MA, USA
Luke Day
1743–1801 · Veteran · Farmer · Rebel Captain
1743–1801
Veteran · Farmer · Rebel Captain
Luke Day was born around 1743 in West Springfield, Massachusetts, and, like so many of the men who followed him into rebellion, had served in the Continental Army during the Revolution and returned to farming life to find himself in steadily worsening economic circumstances. He was a man of some local standing and forceful personality, the kind of figure that rural communities produced as informal leaders — capable of organizing his neighbors, articulate enough to voice common grievances, and confident enough to take action where others only complained. The postwar economic crisis struck the Connecticut River valley farming communities particularly hard, and Day emerged as one of the most prominent voices demanding relief.
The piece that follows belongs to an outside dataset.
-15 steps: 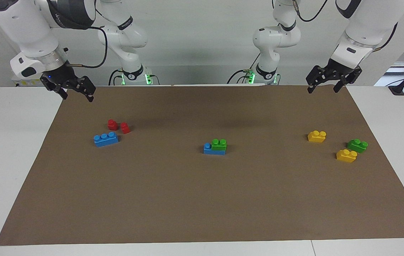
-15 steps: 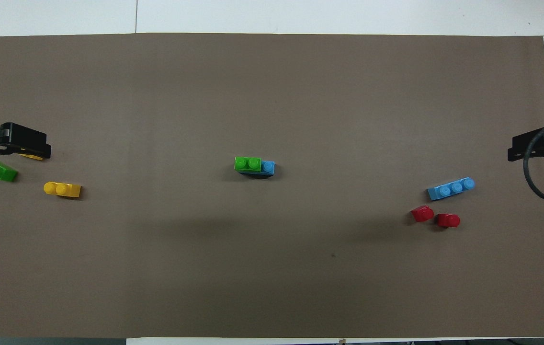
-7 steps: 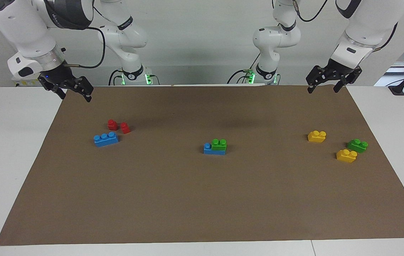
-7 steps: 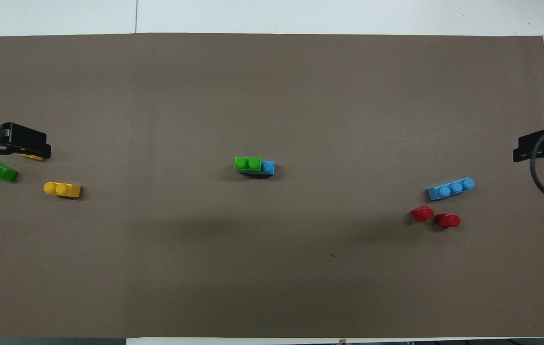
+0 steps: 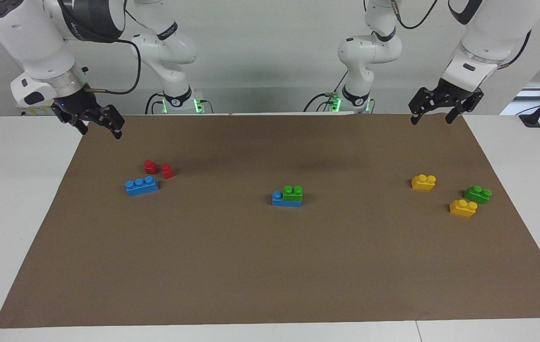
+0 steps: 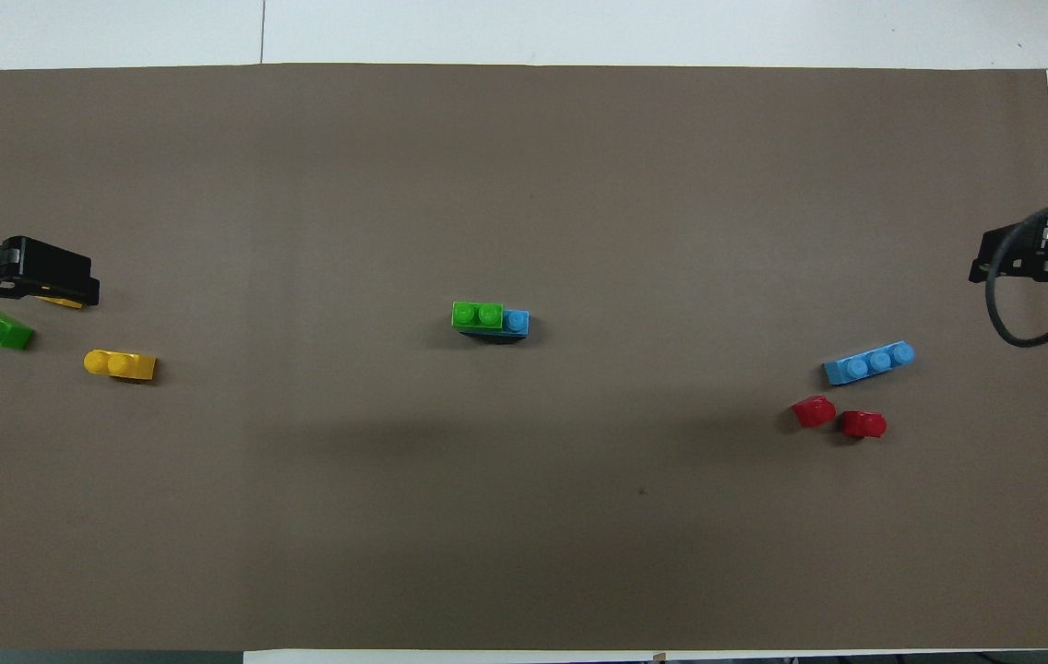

In the autumn of 1786 Day organized and led a contingent of West Springfield-area farmers who joined the broader insurgency that history records under Shays's name, though in practice the rebellion was a loosely coordinated movement with several independent leaders of whom Shays was only the most famous. Day's crucial role came on January 25, 1787, the day planned for the assault on the Springfield federal arsenal. He commanded a separate force that was to cross the Connecticut River and attack the arsenal from the west simultaneously with Shays's approach from the north, a coordinated pincer movement that might have overwhelmed General Shepard's defenders before they could concentrate. Day sent a letter postponing his movement by one day, but the message did not reach Shays in time, and Shays advanced alone into Shepard's artillery fire. Whether Day's letter was a failure of coordination or a last-moment hesitation has been debated by historians ever since.
Day was arrested after the rebellion collapsed and was indicted for treason, facing potentially severe consequences before the Massachusetts legislature, under political pressure to show clemency toward veterans, issued pardons to most of the insurgents. He returned to farming and lived in relative obscurity for the remainder of his life, dying in 1801. His role in the failed Springfield assault made him a secondary figure in the rebellion's historical memory, overshadowed by Shays, but the question of whether his coordination failure was accidental or deliberate has kept historians interested in his story as a window into the confusion and internal divisions of the movement.